To do
Check every line of the data below for the word "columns". Copy the ones that have it.

****************

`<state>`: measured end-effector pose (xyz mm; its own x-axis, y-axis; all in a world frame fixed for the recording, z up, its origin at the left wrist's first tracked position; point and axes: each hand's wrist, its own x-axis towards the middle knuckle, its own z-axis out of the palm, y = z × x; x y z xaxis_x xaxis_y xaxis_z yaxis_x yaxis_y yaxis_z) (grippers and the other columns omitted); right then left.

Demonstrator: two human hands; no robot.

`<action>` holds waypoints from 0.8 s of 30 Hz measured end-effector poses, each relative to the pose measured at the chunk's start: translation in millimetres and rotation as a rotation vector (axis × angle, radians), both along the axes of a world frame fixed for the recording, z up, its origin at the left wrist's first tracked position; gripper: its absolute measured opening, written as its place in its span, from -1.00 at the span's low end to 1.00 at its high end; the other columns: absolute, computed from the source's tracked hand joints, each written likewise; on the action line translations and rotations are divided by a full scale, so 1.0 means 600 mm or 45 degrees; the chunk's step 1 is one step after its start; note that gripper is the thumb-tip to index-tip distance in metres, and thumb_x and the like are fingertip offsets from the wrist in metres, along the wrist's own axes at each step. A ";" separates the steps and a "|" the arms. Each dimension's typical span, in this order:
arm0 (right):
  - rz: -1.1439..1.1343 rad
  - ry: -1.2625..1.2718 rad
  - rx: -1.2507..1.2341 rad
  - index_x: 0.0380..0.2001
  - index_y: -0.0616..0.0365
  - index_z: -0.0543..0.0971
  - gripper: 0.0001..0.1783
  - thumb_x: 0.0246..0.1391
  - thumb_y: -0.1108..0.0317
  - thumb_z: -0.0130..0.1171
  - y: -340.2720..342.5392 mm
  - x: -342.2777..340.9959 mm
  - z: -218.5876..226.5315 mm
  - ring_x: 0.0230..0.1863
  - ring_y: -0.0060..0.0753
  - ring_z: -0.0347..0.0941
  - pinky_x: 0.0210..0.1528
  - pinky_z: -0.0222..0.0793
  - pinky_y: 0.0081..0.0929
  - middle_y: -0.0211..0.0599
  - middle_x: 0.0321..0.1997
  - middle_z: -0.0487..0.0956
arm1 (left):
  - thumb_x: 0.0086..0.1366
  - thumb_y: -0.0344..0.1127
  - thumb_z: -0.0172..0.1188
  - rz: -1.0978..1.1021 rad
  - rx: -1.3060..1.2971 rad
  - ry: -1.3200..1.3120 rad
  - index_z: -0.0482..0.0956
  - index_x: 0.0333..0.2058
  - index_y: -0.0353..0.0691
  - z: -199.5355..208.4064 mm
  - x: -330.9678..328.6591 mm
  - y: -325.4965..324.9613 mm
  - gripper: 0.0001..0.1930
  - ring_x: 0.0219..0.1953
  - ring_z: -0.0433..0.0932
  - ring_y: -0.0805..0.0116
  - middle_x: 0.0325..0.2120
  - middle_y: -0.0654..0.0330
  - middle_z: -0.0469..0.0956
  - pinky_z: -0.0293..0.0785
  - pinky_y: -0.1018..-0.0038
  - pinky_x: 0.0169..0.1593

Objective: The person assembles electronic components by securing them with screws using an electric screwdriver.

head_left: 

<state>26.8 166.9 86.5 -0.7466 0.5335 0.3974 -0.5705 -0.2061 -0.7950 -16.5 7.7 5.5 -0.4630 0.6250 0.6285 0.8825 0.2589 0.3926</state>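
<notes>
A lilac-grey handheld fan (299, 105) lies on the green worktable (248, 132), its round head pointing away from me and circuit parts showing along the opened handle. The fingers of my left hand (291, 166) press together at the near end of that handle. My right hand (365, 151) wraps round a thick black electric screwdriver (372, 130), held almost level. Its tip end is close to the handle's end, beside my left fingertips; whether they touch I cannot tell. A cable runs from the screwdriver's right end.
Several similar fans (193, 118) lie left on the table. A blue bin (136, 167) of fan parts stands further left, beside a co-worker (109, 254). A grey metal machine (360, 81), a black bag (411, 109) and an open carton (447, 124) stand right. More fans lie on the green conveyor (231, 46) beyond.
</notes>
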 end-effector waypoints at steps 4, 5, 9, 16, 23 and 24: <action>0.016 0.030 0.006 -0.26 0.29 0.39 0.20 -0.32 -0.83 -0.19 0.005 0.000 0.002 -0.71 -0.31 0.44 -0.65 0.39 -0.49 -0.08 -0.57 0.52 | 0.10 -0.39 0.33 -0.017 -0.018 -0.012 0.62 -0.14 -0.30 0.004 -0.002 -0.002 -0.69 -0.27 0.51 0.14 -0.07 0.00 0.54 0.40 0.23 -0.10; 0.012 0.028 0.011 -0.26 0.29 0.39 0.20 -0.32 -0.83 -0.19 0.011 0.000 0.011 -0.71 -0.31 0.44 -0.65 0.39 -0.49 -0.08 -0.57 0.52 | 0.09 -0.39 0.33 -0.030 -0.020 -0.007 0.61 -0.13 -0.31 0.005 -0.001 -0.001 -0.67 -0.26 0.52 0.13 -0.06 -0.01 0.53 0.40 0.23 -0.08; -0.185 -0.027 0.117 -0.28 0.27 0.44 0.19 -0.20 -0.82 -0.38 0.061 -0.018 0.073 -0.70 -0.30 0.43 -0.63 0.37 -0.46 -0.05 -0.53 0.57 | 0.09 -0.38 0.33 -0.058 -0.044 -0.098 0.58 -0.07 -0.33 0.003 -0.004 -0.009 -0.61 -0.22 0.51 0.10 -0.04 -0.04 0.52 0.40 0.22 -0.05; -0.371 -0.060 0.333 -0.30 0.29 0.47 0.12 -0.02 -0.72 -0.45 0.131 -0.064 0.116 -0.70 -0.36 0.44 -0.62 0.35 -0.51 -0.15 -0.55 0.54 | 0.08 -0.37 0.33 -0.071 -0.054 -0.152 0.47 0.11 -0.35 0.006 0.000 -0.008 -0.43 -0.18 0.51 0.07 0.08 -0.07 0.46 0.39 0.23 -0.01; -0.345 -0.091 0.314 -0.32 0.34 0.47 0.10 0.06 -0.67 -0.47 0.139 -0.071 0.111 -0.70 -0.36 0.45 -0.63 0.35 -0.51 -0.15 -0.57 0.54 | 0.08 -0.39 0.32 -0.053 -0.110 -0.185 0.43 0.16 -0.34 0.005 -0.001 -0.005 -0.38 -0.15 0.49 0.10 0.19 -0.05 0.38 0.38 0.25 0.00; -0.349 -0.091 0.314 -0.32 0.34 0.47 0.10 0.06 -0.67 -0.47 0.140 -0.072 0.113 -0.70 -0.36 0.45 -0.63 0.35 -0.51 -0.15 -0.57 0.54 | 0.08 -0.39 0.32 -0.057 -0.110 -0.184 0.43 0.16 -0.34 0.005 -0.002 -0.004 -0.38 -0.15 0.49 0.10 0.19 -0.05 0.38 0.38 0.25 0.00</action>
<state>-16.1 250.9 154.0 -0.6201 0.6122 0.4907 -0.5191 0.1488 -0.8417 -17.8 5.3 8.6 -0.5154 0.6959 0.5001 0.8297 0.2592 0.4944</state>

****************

Response to the exercise
`<state>`: measured end-effector pose (xyz mm; its own x-axis, y-axis; all in a world frame fixed for the recording, z up, its origin at the left wrist's first tracked position; point and axes: each hand's wrist, its own x-axis towards the middle knuckle, its own z-axis out of the palm, y = z × x; x y z xaxis_x xaxis_y xaxis_z yaxis_x yaxis_y yaxis_z) (grippers and the other columns omitted); right then left.
`<action>` holds waypoints from 0.8 s of 30 Hz measured end-effector poses, each relative to the pose measured at the chunk's start: translation in millimetres and rotation as a rotation vector (axis × angle, radians), both along the axes of a world frame fixed for the recording, z up, its origin at the left wrist's first tracked position; gripper: its absolute measured opening, written as its place in its span, from -1.00 at the span's low end to 1.00 at its high end; the other columns: absolute, computed from the source's tracked hand joints, each written likewise; on the action line translations and rotations are divided by a full scale, so 1.0 means 600 mm or 45 degrees; the chunk's step 1 is one step after its start; note that gripper is the thumb-tip to index-tip distance in metres, and thumb_x and the like are fingertip offsets from the wrist in metres, along the wrist's own axes at each step. A ";" separates the steps and a "|" the arms. Each dimension's typical span, in this order:

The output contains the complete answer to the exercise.